*What the task asks:*
A precise reproduction of every record below is needed, minus the pictures.

*The data:*
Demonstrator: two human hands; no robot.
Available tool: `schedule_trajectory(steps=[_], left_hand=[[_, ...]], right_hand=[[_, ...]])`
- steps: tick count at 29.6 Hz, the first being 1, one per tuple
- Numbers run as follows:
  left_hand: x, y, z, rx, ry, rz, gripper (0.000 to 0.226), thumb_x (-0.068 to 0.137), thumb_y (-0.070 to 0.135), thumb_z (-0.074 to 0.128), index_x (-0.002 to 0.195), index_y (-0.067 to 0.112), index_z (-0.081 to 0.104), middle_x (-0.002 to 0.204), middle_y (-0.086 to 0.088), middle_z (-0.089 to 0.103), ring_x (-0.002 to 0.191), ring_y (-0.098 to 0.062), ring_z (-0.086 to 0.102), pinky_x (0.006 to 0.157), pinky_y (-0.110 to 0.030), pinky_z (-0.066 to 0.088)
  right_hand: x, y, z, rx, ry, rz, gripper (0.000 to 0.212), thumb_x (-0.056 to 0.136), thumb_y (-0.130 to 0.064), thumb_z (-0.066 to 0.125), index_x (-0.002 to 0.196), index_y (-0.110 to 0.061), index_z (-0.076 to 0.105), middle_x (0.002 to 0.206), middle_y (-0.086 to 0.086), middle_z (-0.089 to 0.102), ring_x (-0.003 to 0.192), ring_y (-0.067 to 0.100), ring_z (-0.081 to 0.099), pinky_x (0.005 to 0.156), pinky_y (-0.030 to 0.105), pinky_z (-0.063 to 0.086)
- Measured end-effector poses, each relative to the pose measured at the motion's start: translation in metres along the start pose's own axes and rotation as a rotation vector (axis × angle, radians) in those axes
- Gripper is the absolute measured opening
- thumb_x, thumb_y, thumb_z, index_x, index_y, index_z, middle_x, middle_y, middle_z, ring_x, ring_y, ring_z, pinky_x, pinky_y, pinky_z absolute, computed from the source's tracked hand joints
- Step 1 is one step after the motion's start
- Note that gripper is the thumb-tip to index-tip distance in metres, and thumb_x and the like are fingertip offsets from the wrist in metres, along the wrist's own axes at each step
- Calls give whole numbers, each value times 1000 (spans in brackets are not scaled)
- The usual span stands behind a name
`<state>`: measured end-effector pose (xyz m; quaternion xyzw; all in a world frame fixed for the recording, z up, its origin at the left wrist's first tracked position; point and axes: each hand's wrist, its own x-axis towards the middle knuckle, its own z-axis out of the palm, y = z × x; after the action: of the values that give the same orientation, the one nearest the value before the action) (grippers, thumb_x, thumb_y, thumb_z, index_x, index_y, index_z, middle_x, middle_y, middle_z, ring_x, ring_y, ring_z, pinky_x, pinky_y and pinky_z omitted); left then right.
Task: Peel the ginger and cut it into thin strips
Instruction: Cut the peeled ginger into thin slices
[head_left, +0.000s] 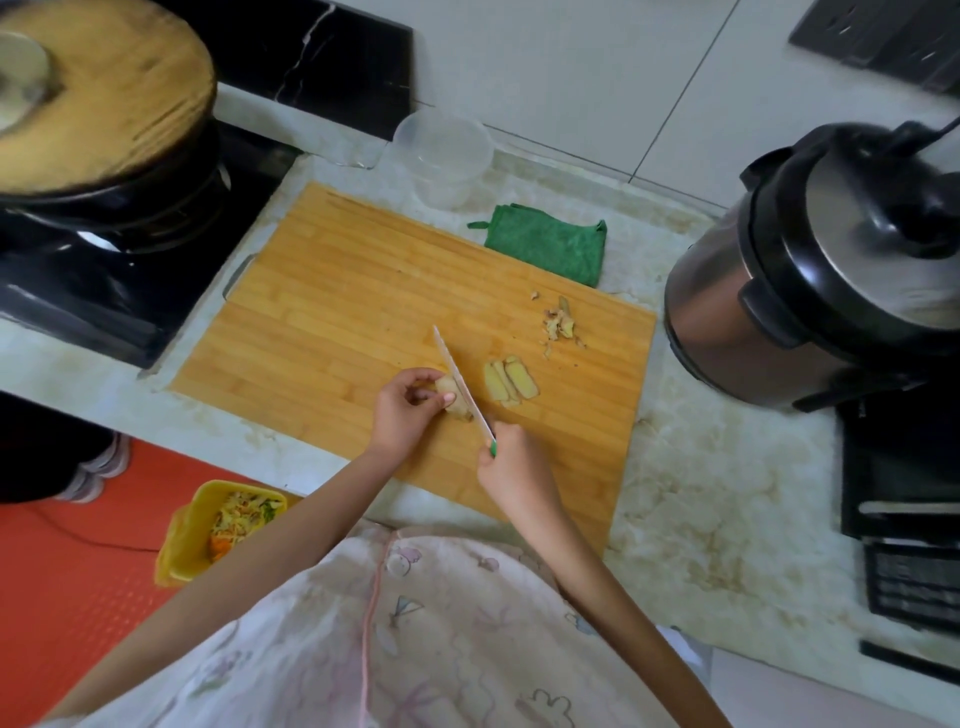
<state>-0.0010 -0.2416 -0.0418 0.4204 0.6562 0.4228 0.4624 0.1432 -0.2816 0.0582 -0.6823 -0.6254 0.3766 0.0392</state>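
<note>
Near the front edge of the cutting board (337, 291), our right hand (511, 467) grips the knife (460, 379), blade against the ginger (451, 389) that our left hand (402, 410) pinches. Cut slices (509, 382) lie just right of it, peelings (560, 325) farther toward the right edge, and a green cloth (548, 244) past the far edge.

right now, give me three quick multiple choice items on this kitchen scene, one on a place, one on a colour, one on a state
1. Where do the cut slices lie?
A) right of the knife
B) in the tub
C) on the stove

2. What colour is the cloth?
A) red
B) green
C) white

3. What is the left hand doing?
A) resting flat
B) holding the ginger
C) wiping the counter

Answers:
1 A, they sit just right of the blade.
2 B, it is plainly green.
3 B, its fingers curl round the ginger.
</note>
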Motion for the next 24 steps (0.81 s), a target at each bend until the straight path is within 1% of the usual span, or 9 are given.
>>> schedule_trajectory(steps=[1, 3, 6, 9, 13, 16, 20, 22, 24], left_hand=[[0, -1, 0, 2, -3, -1, 25, 79, -1, 75, 100, 8, 64, 77, 0, 63, 60, 6, 58, 68, -11, 46], [-1, 0, 0, 6, -3, -11, 26, 79, -2, 74, 101, 5, 65, 74, 3, 62, 59, 7, 57, 67, -11, 46], [0, -1, 0, 0, -3, -18, 25, 78, -1, 75, 100, 7, 66, 72, 3, 63, 59, 5, 58, 68, -12, 47], [1, 0, -1, -8, -11, -26, 24, 78, 1, 76, 98, 11, 66, 76, 0, 65, 65, -6, 60, 70, -17, 49], [0, 0, -1, -1, -14, -30, 25, 78, 2, 76, 100, 8, 67, 74, 0, 66, 62, 0, 60, 71, -17, 49], [0, 1, -2, -14, -16, -37, 25, 78, 3, 77, 98, 13, 67, 72, 1, 66, 65, -4, 61, 75, -23, 50], [0, 1, -3, -17, -39, -41, 25, 78, 4, 77, 97, 16, 67, 70, -1, 66, 65, -4, 61, 77, -27, 50], [1, 2, -5, -30, -40, -46, 25, 78, 4, 77, 95, 19, 67, 69, -2, 67, 66, -6, 62, 77, -27, 50], [3, 2, -5, -33, -51, -41, 26, 78, 4, 77, 93, 22, 66, 67, 0, 66, 64, -2, 61, 75, -24, 49]], right_hand=[[3, -1, -1, 12, -3, 9, 20, 92, -8, 46, 106, -8, 60, 76, 7, 59, 65, 23, 49, 50, 29, 29], [3, 3, -2, 38, -12, 22, 16, 93, -8, 46, 100, -8, 60, 65, -2, 50, 57, 18, 45, 43, 23, 27], [-7, 11, 1, 39, -36, 28, 14, 93, -9, 46, 96, -10, 60, 66, -4, 50, 56, 16, 47, 48, 25, 32], [5, 3, -1, 24, -17, 10, 15, 94, -10, 45, 83, -15, 54, 61, -6, 44, 50, 9, 39, 42, 17, 24], [4, 10, 0, 78, -46, 46, 15, 94, -10, 45, 95, -7, 60, 61, -6, 45, 49, 6, 39, 40, 17, 23], [2, 14, 4, 121, -70, 79, 17, 94, -10, 45, 96, -7, 61, 64, -2, 50, 49, 10, 42, 41, 19, 27], [11, 12, 12, 139, -43, 98, 17, 93, -9, 45, 93, -2, 60, 74, 8, 57, 62, 23, 53, 51, 27, 34], [5, 19, 16, 158, -39, 100, 17, 93, -9, 45, 96, -4, 61, 79, 7, 60, 67, 22, 55, 55, 27, 36], [2, 22, 14, 100, -28, 95, 18, 94, -11, 45, 100, -6, 61, 83, 5, 61, 68, 20, 54, 55, 26, 33]])
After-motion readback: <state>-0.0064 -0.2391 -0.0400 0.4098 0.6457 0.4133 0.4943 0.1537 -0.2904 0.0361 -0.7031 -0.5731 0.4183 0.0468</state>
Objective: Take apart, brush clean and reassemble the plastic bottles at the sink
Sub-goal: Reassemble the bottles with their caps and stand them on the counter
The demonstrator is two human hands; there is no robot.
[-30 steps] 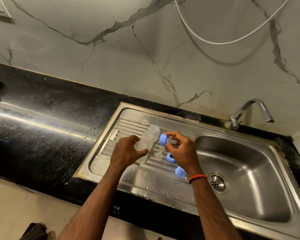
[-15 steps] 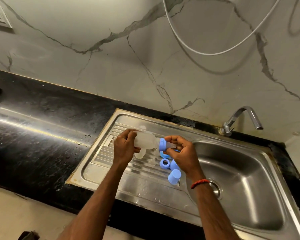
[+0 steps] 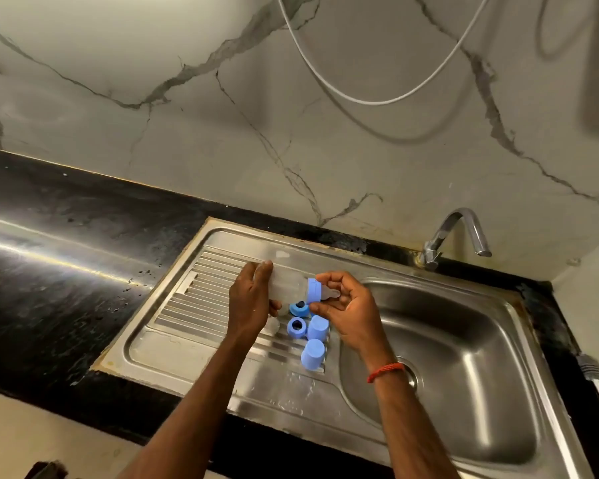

*Solution to this problem:*
Demonstrator: two human hands; no robot.
Available tool: `schedule_trajectory(steps=[_], left_hand=[[_, ...]], right_hand=[[_, ...]])`
- steps: tick count at 29.6 Hz, the first being 1, one per tuple
- Numbers run as follows:
  left_hand: x, y, z, rx, ry, rz, gripper (0.000 to 0.226), thumb_x (-0.068 to 0.137), thumb_y (-0.070 to 0.135), thumb_z (-0.074 to 0.128), index_x (-0.002 to 0.195), index_y (-0.067 to 0.112), index_z (-0.081 to 0.104), middle_x (-0.002 to 0.204), middle_y (-0.086 to 0.088), middle_z (-0.089 to 0.103), ring_x (-0.002 to 0.191), ring_y (-0.098 to 0.062), ring_z (-0.086 to 0.102), pinky_x (0.006 to 0.157), pinky_y (-0.110 to 0.030), pinky_z (-0.066 to 0.088)
  right_hand: x, y, z, rx, ry, rz, gripper (0.000 to 0.212), thumb_x (-0.056 to 0.136), thumb_y (-0.130 to 0.064), thumb_z (-0.066 to 0.125), index_x (-0.002 to 0.196), index_y (-0.110 to 0.061), index_z (-0.076 to 0.105), middle_x (0.002 to 0.206), middle_y (-0.086 to 0.086), middle_z (-0.089 to 0.102), ring_x (-0.003 to 0.192), ring_y (-0.067 to 0.100), ring_z (-0.081 to 0.099), pinky_x (0.005 to 0.156), pinky_y (-0.030 to 0.105), pinky_z (-0.063 to 0.086)
- Measured end-effector poses, each relative to the pose measured at the motion's start: translation in metres along the start pose's own axes and rotation as a rotation vector (axis × angle, radians) in those axes
- Gripper is the absolute measured opening
- thumb_x, thumb_y, thumb_z, index_x, index_y, index_z, middle_x, middle_y, middle_z, ring_x, ring_y, ring_z, pinky_x, pinky_y, pinky_z absolute, computed from the source's tracked hand joints
- Step 1 is one step after the motion's start
- Note that gripper is the thumb-tip to index-tip distance in metres, and thumb_x and the like are fingertip offsets from the wrist in metres, along the wrist's own axes at each step
- Calls give whole numbers, each value times 1000 (spans in brackets are not scaled)
- The usual span stands behind a name
`<state>`: measured end-effector pose (xyz m; quaternion xyzw; all in a world frame fixed for the recording, z up, its origin at the left wrist's first tracked position; point and axes: each hand's wrist, its own x-axis towards the middle knuckle, its own z-axis out of the palm, y = z × x; after the action: of the values that give the same orientation, the one nearest the value before the action) (grippers, thumb_x, thumb_y, thumb_z, index_x, index_y, index_z, middle_x, middle_y, middle_z, ring_x, ring_y, ring_z, pinky_x, pinky_y and pinky_z omitted); left then right.
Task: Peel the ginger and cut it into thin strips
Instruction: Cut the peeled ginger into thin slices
[head_left, +0.000s] 
<state>-0.0010 -0.2416 -0.0418 0.4204 0.6562 0.4228 0.4624 0.1432 -0.2816 0.0582 -0.6823 -0.6254 0.3766 0.0392</state>
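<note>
Near the front edge of the cutting board (337, 291), our right hand (511, 467) grips the knife (460, 379), blade against the ginger (451, 389) that our left hand (402, 410) pinches. Cut slices (509, 382) lie just right of it, peelings (560, 325) farther toward the right edge, and a green cloth (548, 244) past the far edge.

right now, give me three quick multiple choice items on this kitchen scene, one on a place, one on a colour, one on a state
1. Where do the cut slices lie?
A) right of the knife
B) in the tub
C) on the stove

2. What colour is the cloth?
A) red
B) green
C) white

3. What is the left hand doing?
A) resting flat
B) holding the ginger
C) wiping the counter

Answers:
1 A, they sit just right of the blade.
2 B, it is plainly green.
3 B, its fingers curl round the ginger.
</note>
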Motion for the next 24 steps (0.81 s), a target at each bend until the straight path is within 1% of the usual span, or 9 are given.
>>> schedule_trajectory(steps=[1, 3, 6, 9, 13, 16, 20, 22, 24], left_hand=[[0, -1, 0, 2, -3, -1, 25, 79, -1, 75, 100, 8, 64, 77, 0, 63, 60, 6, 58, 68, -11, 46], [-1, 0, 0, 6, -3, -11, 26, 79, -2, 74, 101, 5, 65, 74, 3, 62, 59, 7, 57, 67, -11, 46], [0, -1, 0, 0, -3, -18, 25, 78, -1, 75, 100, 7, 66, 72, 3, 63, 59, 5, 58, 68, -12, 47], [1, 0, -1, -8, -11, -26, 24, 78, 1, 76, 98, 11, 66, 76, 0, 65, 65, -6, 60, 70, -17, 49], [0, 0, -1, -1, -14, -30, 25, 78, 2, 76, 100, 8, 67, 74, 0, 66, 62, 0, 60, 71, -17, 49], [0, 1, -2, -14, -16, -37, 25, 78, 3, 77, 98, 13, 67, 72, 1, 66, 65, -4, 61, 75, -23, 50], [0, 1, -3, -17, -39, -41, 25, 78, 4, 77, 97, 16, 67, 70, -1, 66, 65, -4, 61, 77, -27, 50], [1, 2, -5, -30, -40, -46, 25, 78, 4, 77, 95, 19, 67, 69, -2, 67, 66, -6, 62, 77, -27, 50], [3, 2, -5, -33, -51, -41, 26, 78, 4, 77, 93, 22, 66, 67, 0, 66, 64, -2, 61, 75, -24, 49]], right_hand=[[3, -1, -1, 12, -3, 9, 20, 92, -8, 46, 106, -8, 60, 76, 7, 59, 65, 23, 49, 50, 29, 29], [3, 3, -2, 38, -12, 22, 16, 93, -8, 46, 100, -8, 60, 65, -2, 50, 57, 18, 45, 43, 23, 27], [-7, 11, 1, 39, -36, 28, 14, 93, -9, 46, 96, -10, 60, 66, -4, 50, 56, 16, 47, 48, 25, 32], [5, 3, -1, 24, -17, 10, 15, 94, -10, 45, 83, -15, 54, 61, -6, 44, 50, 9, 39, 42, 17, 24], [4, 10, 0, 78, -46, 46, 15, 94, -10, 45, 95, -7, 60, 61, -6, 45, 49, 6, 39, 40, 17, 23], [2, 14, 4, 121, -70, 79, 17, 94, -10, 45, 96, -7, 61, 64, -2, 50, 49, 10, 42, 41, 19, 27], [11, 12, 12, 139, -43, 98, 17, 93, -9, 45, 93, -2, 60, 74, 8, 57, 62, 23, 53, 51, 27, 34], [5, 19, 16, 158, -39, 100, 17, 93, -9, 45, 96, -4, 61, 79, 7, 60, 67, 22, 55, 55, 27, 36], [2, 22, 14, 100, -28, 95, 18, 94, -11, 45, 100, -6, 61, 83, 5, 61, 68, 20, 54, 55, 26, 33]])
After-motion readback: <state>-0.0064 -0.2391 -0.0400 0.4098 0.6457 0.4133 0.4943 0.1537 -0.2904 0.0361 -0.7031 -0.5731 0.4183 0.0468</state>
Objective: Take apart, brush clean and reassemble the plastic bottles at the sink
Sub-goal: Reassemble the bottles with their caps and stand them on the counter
The demonstrator is two human hands; there is no robot.
[-30 steps] 
[-15 steps] 
[+0 steps] 

The exercise has been answered completely.